The root of the tree (a node of type Program ) contains two operators in its body - ImportDeclaration and ExportNamedDeclaration .


In ImportDeclaration, we are particularly interested in two properties - source and specifiers , which contain information about the source text. For example, in our case, the value of source is equal to my_company_protos . It is impossible to understand by this value whether this is a relative path to a file or a link to an external module. This is exactly what the parser does.
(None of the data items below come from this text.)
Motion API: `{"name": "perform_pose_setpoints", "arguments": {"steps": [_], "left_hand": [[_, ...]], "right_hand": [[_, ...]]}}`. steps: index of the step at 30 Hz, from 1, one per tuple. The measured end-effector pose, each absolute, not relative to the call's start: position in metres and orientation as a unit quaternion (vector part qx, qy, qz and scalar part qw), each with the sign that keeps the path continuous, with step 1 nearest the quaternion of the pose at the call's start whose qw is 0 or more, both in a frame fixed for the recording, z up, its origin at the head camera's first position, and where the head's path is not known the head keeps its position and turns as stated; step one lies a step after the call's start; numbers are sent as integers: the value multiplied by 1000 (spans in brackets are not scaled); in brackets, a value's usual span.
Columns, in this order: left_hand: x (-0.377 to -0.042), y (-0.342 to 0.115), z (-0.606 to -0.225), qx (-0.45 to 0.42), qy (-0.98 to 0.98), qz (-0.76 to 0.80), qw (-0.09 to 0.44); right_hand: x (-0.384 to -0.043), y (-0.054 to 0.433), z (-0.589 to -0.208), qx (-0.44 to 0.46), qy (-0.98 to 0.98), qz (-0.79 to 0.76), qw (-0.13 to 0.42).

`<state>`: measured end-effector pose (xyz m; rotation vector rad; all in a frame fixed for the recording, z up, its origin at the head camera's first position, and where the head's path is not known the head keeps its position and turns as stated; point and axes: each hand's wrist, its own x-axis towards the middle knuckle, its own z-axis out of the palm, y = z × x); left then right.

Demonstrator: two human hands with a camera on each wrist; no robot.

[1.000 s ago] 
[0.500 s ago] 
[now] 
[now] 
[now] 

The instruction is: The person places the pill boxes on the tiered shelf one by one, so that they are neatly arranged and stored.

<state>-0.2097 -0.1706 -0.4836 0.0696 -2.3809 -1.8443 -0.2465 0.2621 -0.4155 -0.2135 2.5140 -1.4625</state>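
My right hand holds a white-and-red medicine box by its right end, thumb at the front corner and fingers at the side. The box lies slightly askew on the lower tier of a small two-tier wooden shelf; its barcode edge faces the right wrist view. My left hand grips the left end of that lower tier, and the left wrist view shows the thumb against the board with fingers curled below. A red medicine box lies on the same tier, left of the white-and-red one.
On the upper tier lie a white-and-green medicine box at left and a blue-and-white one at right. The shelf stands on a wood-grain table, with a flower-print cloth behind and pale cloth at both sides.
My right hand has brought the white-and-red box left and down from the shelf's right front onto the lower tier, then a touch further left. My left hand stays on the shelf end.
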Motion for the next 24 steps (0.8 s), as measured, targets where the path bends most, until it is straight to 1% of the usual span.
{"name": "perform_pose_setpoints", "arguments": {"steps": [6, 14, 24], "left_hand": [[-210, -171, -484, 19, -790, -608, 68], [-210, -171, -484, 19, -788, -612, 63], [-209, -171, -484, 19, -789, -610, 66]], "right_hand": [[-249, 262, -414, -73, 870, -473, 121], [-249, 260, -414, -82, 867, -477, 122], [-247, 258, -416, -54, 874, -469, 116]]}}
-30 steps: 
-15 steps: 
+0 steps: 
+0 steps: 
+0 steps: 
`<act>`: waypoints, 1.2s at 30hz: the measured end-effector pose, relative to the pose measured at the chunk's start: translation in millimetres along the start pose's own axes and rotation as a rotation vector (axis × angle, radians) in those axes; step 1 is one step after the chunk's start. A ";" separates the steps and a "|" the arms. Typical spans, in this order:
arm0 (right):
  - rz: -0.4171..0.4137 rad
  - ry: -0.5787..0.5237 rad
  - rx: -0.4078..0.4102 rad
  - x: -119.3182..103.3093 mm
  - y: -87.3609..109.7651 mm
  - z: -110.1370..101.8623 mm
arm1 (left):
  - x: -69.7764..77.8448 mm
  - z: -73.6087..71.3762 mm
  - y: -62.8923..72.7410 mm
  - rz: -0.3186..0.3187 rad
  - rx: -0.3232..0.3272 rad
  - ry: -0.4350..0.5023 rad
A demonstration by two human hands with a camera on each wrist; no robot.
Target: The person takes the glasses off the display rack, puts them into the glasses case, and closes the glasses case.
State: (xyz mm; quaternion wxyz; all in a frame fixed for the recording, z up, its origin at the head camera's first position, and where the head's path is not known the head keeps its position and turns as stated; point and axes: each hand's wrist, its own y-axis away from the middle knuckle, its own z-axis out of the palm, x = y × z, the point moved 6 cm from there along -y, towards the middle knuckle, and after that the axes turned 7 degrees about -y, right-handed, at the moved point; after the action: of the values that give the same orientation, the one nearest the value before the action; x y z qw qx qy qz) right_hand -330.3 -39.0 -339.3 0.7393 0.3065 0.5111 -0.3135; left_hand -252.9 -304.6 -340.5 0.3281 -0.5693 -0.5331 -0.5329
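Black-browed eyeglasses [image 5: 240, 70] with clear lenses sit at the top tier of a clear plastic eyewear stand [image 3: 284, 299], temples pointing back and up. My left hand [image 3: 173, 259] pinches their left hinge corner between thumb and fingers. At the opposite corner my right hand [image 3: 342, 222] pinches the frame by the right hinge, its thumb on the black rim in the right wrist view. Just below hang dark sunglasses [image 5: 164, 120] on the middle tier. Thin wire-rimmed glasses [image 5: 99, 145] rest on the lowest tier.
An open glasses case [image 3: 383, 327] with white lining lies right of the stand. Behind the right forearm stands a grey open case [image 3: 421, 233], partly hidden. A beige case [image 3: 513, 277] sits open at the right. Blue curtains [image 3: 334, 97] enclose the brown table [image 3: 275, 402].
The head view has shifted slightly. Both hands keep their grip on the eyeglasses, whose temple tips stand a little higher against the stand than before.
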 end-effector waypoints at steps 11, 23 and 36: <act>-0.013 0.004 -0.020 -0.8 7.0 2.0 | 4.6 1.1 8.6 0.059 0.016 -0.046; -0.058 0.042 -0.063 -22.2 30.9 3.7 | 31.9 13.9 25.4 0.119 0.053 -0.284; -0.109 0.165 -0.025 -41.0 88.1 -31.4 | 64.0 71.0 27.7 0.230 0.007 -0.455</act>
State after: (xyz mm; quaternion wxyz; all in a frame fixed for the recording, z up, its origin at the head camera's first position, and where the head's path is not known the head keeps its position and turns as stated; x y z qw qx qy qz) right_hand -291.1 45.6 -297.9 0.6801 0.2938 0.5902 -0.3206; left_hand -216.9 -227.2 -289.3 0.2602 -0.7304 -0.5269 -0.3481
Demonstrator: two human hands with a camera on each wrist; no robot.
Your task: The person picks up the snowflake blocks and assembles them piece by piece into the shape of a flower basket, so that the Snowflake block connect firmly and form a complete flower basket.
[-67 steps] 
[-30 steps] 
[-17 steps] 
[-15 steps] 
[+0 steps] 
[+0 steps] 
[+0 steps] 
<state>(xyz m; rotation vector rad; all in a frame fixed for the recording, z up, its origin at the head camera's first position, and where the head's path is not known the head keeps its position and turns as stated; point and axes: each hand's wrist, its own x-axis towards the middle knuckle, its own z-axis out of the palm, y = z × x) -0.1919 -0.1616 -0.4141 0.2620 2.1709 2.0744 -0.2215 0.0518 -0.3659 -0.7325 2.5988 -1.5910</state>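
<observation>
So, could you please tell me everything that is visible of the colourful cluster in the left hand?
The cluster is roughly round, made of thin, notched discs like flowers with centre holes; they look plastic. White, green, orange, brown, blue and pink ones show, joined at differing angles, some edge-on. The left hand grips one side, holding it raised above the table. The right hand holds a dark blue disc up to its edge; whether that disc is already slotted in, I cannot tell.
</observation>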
Similarly, source information is contained in ExportNamedDeclaration . Namespaces only complicate this structure, adding arbitrary nesting to it, as a result of which more and more QualifiedTypeIdentifiers appear . This is another task that we have to solve in the framework of the chosen approach with the parser.


But I haven’t even reached the resolution of types from imports yet! Given that the parser and AST by default provide a limited amount of information about the source text, then to add this information to the final tree, it is necessary to parse all imported files. But each such file can have its own imports!


It seems that solving the tasks with the help of the parser, we get too much code ... Let's take a step back and think again.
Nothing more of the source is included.